Soccer. Known and beloved around the world as football or fútbol. The most popular, most-watched sport on the planet. Which leads to the core marketing strategy, such as it is, for 'Playing for Keeps'. Load up a by-the-numbers rom-com with a bunch of stars, make sure the story is satisfying in that popcorn matinee entertaining/fun date movie kinda way, and (don't forget) either shoot some of the movie in different countries or include some other strong draw for the one place mainstream Hollywood cheesefests can still count on turning a profit -- the international box office.

I mean, look at that crowd. Those people are going to see this movie. They're the ones who will make this movie profitable. Sell a ticket to these fans and 'Playing for Keeps' will make a mountain of cash.

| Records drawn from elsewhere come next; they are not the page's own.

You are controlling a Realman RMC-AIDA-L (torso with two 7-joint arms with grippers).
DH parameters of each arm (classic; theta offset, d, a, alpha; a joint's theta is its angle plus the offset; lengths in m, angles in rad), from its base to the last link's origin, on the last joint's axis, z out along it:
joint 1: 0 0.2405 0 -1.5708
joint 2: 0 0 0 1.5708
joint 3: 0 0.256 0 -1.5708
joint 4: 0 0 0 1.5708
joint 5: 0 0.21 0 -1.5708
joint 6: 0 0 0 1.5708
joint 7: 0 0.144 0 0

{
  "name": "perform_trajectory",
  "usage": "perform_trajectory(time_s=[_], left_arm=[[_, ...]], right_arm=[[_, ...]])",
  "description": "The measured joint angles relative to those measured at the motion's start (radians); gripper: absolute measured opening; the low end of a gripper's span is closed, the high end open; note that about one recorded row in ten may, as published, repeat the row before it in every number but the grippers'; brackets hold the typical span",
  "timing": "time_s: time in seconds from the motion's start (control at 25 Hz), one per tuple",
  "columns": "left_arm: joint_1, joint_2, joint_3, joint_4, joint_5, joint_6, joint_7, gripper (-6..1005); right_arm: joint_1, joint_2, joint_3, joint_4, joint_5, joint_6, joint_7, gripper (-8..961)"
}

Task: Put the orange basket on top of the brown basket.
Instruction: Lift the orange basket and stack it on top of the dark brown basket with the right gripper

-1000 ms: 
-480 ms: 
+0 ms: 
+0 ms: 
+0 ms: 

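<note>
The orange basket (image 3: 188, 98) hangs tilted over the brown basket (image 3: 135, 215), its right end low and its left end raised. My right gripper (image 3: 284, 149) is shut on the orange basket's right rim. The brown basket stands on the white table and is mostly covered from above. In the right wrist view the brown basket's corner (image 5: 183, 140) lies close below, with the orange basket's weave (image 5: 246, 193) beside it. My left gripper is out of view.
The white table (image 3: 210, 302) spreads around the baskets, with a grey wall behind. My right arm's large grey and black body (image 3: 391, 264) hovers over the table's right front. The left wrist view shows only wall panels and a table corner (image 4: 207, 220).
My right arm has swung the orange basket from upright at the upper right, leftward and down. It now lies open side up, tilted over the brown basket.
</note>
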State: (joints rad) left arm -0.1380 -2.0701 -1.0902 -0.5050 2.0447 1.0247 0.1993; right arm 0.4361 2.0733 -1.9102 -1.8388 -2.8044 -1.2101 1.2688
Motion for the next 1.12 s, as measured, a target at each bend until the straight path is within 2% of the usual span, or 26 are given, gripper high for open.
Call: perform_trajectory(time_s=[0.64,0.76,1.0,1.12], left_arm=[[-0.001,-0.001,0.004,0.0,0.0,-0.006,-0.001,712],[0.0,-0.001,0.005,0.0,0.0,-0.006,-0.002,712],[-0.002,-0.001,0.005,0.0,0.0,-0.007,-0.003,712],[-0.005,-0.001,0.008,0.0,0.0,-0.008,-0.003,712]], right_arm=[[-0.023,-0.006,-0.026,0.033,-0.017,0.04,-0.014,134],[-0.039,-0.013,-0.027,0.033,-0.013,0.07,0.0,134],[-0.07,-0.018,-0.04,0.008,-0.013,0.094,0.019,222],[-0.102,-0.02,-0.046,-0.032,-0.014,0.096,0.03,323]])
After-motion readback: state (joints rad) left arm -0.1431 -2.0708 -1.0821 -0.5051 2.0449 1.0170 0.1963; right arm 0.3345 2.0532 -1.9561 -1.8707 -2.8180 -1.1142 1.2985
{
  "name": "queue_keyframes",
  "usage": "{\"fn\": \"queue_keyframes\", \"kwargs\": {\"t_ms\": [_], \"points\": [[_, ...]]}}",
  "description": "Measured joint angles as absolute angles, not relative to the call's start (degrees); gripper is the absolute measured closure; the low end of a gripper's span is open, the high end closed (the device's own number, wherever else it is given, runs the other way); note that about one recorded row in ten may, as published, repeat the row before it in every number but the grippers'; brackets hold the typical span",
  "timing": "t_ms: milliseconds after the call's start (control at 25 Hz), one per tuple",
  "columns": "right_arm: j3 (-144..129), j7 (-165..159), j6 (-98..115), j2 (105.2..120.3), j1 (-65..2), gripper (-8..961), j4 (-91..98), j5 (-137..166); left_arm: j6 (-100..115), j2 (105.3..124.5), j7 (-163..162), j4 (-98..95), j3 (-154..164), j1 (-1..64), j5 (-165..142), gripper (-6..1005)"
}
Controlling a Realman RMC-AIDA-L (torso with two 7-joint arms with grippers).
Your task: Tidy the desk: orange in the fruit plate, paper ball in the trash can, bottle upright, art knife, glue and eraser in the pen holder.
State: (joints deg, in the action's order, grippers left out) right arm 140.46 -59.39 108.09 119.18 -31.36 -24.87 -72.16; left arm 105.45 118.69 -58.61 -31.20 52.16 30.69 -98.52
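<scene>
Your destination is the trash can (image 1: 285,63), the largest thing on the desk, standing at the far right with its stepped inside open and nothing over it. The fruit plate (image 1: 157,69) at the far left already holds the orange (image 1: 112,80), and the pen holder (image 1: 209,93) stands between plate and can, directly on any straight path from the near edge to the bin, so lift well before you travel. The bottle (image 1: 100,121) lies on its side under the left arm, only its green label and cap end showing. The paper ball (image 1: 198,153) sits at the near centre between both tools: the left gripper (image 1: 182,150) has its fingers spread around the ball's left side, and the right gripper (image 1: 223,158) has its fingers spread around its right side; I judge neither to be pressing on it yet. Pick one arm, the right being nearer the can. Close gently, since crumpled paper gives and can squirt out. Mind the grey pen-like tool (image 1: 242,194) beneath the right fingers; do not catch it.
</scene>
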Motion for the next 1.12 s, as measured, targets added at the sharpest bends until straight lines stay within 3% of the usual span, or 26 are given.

That's why the guy plays soccer not (American) football or baseball or whatever. Making Gerard Butler a fútbol player = foreign cha-ching. Simple as that.

Otherwise, this flick would be hard to sit through on TV on a Saturday afternoon while you're at home nursing the flu. Well, unless you live in Argentina or someplace else where they worship fútbol players (which is most countries). Then, it would a great movie to watch on a Saturday afternoon on TV while you nurse the flu.

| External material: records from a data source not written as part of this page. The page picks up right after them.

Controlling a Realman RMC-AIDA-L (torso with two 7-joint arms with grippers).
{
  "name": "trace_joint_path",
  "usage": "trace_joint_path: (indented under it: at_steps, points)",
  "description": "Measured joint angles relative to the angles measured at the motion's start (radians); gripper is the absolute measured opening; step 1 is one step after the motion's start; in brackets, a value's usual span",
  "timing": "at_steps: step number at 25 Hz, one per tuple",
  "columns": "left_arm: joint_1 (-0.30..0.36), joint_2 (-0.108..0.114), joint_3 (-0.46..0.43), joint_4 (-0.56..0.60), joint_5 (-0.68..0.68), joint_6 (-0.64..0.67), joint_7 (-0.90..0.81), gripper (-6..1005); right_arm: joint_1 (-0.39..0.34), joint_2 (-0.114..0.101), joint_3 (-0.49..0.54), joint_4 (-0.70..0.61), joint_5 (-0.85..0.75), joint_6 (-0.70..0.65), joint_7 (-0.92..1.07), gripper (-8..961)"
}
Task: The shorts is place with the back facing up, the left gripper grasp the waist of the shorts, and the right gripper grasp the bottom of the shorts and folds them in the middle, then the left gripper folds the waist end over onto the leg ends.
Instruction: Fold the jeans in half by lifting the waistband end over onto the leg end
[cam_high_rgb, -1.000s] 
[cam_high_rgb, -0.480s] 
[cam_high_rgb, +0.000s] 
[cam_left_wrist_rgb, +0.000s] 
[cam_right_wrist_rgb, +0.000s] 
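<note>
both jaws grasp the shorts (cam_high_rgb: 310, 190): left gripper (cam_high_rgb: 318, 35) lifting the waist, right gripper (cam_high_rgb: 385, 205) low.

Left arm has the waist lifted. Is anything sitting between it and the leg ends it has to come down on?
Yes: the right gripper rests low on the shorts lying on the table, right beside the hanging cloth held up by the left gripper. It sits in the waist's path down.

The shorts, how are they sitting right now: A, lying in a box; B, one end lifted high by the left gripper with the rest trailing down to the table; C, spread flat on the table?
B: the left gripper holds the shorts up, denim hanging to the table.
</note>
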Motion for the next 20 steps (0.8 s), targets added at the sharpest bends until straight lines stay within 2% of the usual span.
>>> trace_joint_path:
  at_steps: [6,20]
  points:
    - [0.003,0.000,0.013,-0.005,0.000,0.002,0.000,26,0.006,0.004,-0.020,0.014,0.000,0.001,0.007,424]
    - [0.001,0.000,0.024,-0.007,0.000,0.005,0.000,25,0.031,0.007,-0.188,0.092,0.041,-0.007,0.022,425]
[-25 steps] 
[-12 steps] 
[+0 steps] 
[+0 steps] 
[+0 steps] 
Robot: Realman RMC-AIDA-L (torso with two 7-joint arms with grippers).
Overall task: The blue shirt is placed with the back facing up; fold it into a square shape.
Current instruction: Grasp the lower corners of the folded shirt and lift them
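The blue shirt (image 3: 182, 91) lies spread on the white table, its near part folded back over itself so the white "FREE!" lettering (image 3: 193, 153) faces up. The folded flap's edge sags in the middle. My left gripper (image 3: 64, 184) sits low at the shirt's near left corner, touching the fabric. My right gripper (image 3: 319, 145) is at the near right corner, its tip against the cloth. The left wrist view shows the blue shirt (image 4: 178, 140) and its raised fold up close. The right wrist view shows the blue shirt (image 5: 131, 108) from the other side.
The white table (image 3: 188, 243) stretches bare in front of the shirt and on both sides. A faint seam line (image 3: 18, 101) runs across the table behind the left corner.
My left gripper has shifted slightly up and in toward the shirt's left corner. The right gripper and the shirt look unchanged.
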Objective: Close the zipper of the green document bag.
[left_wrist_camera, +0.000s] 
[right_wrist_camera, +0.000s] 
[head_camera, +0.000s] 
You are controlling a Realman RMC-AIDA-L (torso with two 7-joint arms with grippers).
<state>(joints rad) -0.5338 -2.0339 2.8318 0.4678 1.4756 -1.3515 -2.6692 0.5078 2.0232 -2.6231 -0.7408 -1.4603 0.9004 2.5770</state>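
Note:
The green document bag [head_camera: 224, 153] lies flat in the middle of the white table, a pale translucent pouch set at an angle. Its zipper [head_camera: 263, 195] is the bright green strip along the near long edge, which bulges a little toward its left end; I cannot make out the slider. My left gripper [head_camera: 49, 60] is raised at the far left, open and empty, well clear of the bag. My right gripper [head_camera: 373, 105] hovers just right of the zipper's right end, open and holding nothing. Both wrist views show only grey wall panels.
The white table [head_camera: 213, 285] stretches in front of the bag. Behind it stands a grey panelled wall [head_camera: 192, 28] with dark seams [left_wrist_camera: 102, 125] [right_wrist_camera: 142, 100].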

More and more US box office simply doesn't matter as much as the foreign take. So, more and more, nobody cares about us 'Mericans, including Hollywood studios. Just tailor the movie/story in some way, to some degree, for foreign audiences (a fútbol player is good, so is a sequence with a Ferrari, which starts at 2:11), and watch the $$ roll in. Movie too silly or cliche for US audiences?, no problem! Movie bombs at home?, no worries! Sit back and wait for the overseas bucks. Then, comes the foreign DVD sales/rentals. If that's not good enough just wait for the cable/TV income.

Explains a lot.

Plus, as an added bonus, the movie's title will probably translate from really dumb and childish in English (Again: Playing for Keeps? What are we, 10-year-olds?) to really cool in Spanish or Italian or whatever sexy smoky foreign language.

I can see them lined up in Madrid to see 'Jugando Para Amor!' In Paris 'Jouer Pour Amour' will be hot hot hot. The title will probably be cooler even in England despite the fact they speak the same language we do -- they'll probably go with the very adult and risqué (by Americans standards at least) 'Playing for Love'.

You know what else helps? Having an Italian director. In Rome, where Gabriele Muccino's name will look very natural, they'll be dying to see 'Giocare Per Amore'.

But, in Cleveland? Seattle? NYC? Boston? LA? Sorry, but very few people are going to want to see 'Playing for Keeps'. Here, the kids will ask, "Why would I want to see a movie about a guy that used to play...what sport was it again?" Luckily, it won't matter. The movie will still make tons of money...overseas.